Choi Mujin
    c.ai

    You’re not from his world. You’re competent, sharp, and just naive enough not to recognize the depth of the danger at first. You’ve got nothing to do with gangs, no ties to the underworld, no enemies and no debts—well, except the crushing weight of your student loans and the cost of simply surviving.

    The job listing was vague: “Administrative assistant needed—confidentiality required.” You assumed it was some private firm, maybe legal, maybe financial. The salary was double what other postings offered. And you were desperate.

    You didn’t ask questions. You couldn’t afford to.

    Within three months, you were promoted. Not by request—just told to report to a different floor, and a different office. There was no official job title. Only more responsibilities. More locked drawers. More things you were better off not understanding.

    Choi Mujin was always around, in that ghost-like way he had.

    At first, you thought it was paranoia. You hoped it was.

    Subtle. Quiet. A better chair. A monitor upgrade. A scarf left draped over the back of your chair after you forgot yours one freezing night. Things that could have come from anyone—but didn’t.

    He just watched.

    And the worst part? You didn’t know what he saw when he looked at you.

    But he knew.

    He saw someone trying to crawl their way out of a life that never offered them a hand. Someone who knew how to suffer in silence. Someone who showed up every day and did what needed to be done, no matter how thankless.

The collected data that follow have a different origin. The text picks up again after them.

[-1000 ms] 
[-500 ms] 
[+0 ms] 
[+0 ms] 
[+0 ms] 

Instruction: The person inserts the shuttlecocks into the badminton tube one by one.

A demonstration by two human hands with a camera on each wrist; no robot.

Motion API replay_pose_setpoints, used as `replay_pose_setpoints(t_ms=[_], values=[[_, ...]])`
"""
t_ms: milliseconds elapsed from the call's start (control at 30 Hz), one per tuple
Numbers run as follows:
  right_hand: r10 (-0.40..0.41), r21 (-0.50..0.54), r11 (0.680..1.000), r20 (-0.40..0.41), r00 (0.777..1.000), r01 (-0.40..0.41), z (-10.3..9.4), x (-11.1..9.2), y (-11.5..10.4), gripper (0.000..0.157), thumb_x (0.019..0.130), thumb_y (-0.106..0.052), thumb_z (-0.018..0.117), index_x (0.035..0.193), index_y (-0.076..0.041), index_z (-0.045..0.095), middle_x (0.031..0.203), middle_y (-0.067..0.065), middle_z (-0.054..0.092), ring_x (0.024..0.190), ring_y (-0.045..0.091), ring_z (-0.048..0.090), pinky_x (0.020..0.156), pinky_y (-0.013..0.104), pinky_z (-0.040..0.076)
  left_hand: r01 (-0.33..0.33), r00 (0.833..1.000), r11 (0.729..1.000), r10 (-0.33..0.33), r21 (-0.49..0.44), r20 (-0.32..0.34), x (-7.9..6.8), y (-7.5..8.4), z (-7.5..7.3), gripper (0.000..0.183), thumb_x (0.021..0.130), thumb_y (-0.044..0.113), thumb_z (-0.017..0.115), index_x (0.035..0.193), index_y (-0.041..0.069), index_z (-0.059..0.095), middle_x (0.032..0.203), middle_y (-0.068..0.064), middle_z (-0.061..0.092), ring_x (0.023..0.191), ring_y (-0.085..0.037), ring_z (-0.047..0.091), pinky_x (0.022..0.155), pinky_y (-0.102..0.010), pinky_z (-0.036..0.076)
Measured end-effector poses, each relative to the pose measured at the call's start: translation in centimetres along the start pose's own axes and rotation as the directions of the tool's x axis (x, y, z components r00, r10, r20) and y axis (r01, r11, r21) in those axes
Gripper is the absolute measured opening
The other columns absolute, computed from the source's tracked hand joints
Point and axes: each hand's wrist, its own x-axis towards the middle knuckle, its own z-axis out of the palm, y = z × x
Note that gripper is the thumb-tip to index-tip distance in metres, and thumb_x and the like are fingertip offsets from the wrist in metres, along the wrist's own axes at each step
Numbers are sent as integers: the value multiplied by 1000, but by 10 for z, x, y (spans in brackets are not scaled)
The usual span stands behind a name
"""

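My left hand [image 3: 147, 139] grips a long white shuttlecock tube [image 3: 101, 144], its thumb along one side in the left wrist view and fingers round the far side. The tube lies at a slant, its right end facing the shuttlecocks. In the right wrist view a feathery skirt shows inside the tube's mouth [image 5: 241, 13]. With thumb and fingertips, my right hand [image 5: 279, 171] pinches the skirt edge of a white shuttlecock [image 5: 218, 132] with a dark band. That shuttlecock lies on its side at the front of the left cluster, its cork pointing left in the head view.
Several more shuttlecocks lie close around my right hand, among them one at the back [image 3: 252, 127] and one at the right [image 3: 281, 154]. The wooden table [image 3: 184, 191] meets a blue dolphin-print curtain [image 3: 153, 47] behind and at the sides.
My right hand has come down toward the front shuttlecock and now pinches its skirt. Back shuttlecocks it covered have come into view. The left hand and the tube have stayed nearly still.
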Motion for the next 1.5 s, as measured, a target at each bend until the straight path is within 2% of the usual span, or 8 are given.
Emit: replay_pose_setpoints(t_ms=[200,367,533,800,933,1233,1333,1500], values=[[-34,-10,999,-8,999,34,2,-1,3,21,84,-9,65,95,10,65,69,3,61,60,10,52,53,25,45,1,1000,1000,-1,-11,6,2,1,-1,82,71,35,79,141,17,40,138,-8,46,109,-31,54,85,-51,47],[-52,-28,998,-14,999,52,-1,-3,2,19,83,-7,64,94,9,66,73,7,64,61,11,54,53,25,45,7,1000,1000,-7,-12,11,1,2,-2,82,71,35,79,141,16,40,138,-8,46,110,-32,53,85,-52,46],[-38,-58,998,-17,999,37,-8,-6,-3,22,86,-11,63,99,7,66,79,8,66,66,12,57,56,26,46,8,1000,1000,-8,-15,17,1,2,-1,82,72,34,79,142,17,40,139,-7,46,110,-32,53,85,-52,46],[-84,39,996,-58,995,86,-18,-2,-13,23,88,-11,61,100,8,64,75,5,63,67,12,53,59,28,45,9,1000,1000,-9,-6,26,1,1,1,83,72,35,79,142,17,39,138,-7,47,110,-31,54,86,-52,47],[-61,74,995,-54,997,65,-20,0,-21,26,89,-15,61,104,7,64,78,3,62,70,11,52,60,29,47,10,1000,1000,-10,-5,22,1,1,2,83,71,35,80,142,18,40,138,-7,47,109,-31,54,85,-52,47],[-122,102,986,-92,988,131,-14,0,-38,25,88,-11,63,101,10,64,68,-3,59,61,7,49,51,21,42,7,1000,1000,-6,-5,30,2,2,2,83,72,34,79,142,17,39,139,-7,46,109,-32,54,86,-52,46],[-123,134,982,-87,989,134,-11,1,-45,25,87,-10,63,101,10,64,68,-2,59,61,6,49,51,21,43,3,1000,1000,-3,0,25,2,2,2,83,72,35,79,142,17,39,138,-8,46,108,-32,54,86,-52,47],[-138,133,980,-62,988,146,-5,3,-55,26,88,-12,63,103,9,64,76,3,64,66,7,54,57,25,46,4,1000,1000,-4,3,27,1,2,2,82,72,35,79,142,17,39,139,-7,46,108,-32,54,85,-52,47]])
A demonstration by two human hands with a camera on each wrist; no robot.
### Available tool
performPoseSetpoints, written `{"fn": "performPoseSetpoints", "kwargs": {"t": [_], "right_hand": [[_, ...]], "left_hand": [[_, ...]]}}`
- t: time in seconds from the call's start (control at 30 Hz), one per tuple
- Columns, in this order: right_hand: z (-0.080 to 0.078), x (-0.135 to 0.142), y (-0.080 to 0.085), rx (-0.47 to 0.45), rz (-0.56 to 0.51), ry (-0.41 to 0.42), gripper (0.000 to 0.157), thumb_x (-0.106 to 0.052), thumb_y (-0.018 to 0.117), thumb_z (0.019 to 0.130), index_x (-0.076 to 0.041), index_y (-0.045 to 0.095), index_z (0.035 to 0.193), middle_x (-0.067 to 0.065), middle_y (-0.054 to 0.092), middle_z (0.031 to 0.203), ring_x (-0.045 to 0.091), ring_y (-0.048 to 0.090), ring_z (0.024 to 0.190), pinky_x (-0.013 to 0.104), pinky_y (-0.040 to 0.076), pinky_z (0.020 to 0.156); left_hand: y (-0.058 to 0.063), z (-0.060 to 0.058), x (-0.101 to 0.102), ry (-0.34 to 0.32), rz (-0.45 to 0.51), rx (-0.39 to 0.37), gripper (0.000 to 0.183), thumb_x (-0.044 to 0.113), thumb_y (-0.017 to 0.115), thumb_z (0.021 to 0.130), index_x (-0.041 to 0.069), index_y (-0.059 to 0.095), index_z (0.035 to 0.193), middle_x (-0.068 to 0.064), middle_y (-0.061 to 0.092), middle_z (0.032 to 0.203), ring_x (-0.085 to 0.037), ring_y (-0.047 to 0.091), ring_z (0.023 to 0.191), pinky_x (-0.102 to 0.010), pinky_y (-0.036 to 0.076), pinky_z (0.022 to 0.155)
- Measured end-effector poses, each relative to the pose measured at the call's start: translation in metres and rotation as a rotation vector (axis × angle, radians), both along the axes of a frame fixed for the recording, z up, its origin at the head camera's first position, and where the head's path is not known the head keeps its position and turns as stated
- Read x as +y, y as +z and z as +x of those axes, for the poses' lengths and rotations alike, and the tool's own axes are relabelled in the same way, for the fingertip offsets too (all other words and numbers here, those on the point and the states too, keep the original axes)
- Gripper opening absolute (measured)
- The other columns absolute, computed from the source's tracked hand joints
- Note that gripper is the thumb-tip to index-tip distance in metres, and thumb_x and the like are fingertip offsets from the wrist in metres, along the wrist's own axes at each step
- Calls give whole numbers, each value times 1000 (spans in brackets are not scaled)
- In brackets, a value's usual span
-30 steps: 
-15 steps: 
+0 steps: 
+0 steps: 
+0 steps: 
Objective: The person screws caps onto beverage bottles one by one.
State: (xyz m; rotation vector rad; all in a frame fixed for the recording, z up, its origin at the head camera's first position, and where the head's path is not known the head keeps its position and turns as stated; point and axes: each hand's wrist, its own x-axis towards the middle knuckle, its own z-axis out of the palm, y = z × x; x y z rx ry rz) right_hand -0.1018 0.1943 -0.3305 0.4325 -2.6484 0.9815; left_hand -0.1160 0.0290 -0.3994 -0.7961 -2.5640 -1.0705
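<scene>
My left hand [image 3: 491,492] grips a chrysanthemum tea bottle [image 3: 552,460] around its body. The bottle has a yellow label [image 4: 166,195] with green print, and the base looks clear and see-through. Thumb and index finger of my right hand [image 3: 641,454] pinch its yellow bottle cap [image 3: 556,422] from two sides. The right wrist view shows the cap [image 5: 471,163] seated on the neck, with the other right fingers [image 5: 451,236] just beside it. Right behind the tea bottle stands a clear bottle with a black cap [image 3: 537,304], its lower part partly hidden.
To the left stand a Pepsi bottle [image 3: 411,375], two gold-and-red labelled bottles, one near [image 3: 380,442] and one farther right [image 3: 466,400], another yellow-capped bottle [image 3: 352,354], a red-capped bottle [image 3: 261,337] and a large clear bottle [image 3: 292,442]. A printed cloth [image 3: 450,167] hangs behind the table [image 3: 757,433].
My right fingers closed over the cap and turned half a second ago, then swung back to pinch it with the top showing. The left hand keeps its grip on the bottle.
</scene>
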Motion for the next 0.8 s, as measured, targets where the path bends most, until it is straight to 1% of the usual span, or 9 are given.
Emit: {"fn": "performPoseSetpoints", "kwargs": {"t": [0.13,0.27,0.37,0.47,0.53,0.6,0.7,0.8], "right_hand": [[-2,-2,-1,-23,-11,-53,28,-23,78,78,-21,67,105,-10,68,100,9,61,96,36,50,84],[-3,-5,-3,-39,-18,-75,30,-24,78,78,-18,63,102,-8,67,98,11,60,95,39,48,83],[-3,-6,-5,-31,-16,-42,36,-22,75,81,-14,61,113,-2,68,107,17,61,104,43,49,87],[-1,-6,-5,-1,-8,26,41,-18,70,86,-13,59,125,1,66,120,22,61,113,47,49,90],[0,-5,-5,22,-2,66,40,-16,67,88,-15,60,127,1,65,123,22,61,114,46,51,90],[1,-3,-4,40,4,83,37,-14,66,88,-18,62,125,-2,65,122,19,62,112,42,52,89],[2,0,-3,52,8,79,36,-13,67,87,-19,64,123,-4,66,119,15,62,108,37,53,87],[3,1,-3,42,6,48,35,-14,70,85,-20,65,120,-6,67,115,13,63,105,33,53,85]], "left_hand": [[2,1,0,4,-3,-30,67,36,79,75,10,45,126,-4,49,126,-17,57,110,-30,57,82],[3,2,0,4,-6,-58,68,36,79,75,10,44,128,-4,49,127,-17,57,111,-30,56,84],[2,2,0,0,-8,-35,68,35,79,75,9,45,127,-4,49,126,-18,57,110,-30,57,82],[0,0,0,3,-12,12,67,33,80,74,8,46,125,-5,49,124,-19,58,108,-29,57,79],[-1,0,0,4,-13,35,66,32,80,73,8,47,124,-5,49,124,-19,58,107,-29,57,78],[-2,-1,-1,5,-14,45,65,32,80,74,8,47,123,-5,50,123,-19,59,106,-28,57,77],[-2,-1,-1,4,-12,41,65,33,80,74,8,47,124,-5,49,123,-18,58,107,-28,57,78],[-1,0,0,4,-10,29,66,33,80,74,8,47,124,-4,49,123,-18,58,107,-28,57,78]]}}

    He saw himself—years ago. Hungry, invisible, and furious.

    So he pulled you in.

    You became one of his assistants—quietly, without announcement.

    And you never asked why.

    But maybe you should’ve.

    This night you were sorting out files in your small office that was on the same floor as his office. When you barely just hear the slight opening of it and he slips in.

    “Still here?”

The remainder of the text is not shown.